End-use markets remained relatively strong in all sectors, led by public
and institutional building and highway construction."
    Recycling
    According to Rabin, "The Recycling segment achieved a record quarter -
in a string of excellent quarters - with net sales up 119% compared with
one year ago. The adjusted operating profit of $45.1 million was 195% above
last year's fourth quarter. LIFO income was $2.1 million pre-tax this
quarter versus nil the prior year. Ferrous scrap prices peaked early in the
fourth quarter, and then declined. Nevertheless, the price level remained
relatively high; versus last year, the average ferrous scrap sales price
for the quarter increased by 54% to $214 per short ton while stock
shipments of ferrous scrap rose 37% to 612 thousand short tons. The average
nonferrous scrap sales price for the quarter jumped nearly 77% compared
with a year ago, although nonferrous scrap prices rose less than terminal
market values on account of ample supply; nonferrous stock shipments were
26% higher at 98 thousand tons. Inventory turnover across the board
remained extremely rapid. The total volume of scrap processed, including
all our domestic processing plants, equaled 1.02 million tons against 812
thousand tons last year."
    Marketing and Distribution
    "Adjusted operating profit for the Marketing and Distribution segment
of $13.9 million was 37% below last year's record fourth quarter on 16%
higher net sales," Rabin said. "A major factor this quarter was a
historically high pre-tax LIFO expense of $13.5 million compared with
income of $2.2 million the year before. Market conditions varied by product
and geography, but overall were favorable. Steel tonnage was up in most of
our markets, especially sales into the U.S., although sales dollars were
mixed in the various markets. Asian steel prices were the weakest. Gross
margins for steel products increased overall, resulting in increased
profitability for this large product line. Aluminum, copper and stainless
steel semis were characterized by higher prices but lower volumes, which on
balance resulted in higher gross margins, but higher transaction costs as
well. Sales and margins for industrial materials and products though solid,
were off the peaks of last year reflecting mostly weaker market conditions
and volatile prices. Higher freight rates cut into margins in several of
the divisions. Our value-added downstream and processing businesses
continued to perform well, although not as profitably as recent quarters.

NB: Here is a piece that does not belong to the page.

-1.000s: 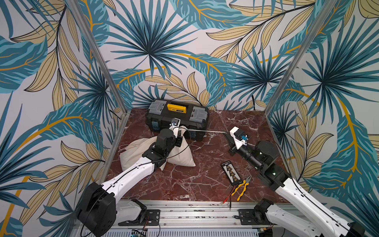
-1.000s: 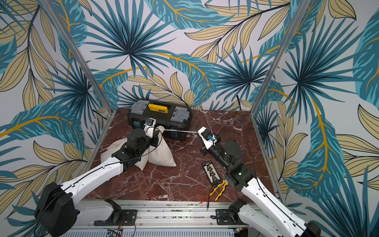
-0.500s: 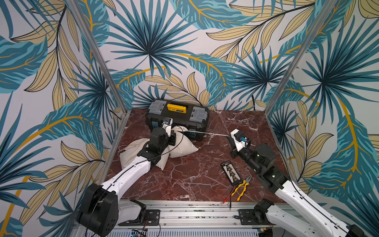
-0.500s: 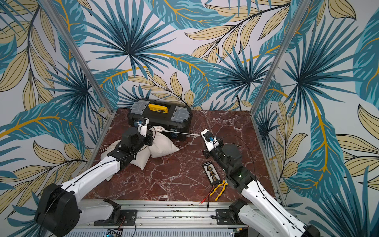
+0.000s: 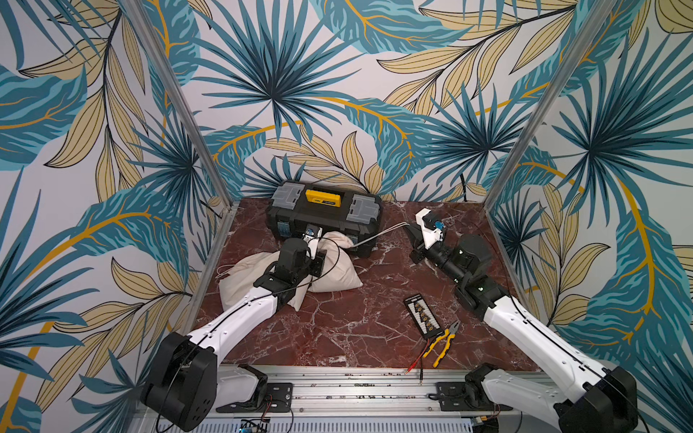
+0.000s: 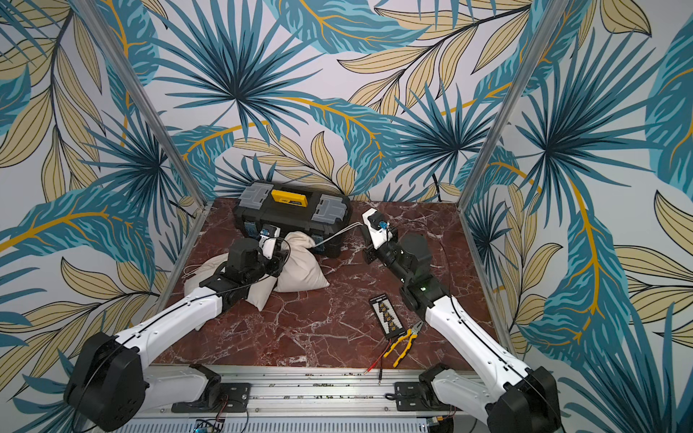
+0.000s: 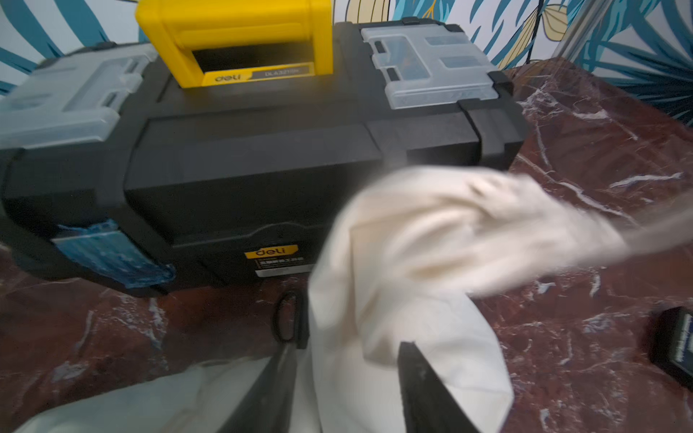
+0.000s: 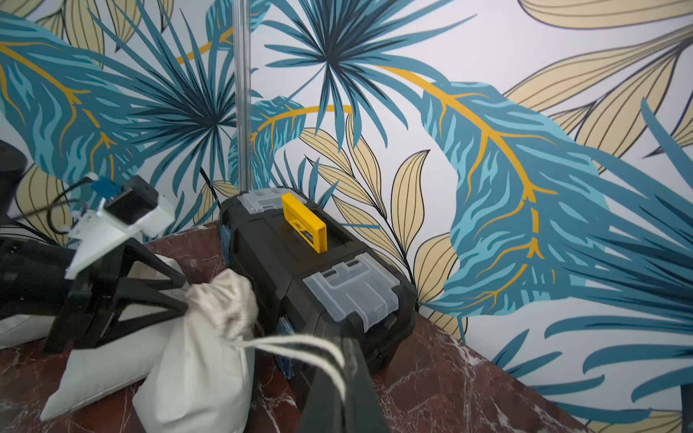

Structured trade finance continued to play a constructive role in this
segment."
    Financial Condition
    Rabin said, "Our financial position remains excellent. At August 31,
2006, our stockholders' equity exceeded $1.2 billion. At quarter end, our
working capital was $962 million and the current ratio was 1.8. Our
coverage ratios remain strong. Long-term debt as a percentage of total
capitalization was 20%, and the ratio of total debt to total capitalization
plus short-term debt was 26%. Both ratios include the debt of CMCZ, which
has recourse only to the assets of CMCZ."
    CMC Share Repurchases
    During June and the first half of July 2006, the Company purchased
1,811,000 shares of the Company's common stock in open market transactions
at an average of $23.05 per share. These purchases completed the existing
program and on July 19, 2006, the CMC Board authorized the purchase of up
to 5,000,000 additional shares. Subsequently and prior to the Company's
year-end blackout period, CMC purchased another 1,658,240 shares at an
average price of $22.27 per share.
    Succession Planning
    In accordance with Commercial Metals Company's established succession
plan, Rabin announced on July 24, 2006 that the Board of Directors named
Murray R. McClean Chief Executive Officer effective September 1, 2006. In
addition, Mr. McClean was elected a Director of the Company effective
immediately. Mr. McClean formerly was President and Chief Operating
Officer. He continued in his capacity as President in addition to his new
position as Chief Executive Officer. Mr. Rabin continued in his role as
Chairman of the Board. McClean's former position of COO was not filled.
    Outlook
    Murray R. McClean, CMC President & CEO, said, "The prospects are
excellent for another strong year for CMC. It should exhibit the
traditional seasonal pattern of a good start, seasonal slowdown, and strong
pickup in our third and fourth quarter. If CMCZ can weather the winter in
good order, the year may well approach fiscal 2006 though LIFO's impact is
always difficult to quantify.
    "We see solid demand in most of our global markets and inventories of
most products appear in line with sales. Although some economists point to
a slowing global economy, the overall level of activity remains robust and
broad-based. Worldwide manufacturing activity continues to expand. While
residential construction in the U.S. has weakened, non-residential
construction remains strong in the U.S., Asia and South America, and has
picked up in Europe. More pointedly, construction materials generally are
in strong demand. Our domestic steel mill markets remain vibrant and
Central Europe has strengthened. While imports of carbon steel bar products
in recent months have increased sharply into the U.S., strong demand
appears to be absorbing the supply. Our mill shipments in the U.S. and
Poland will remain strong during the first quarter of fiscal 2007, and
realized steel prices should remain high. There is good news on the energy
cost side, especially the fall in natural gas prices. Steel scrap prices
will remain at high levels, although likely to be down for the quarter.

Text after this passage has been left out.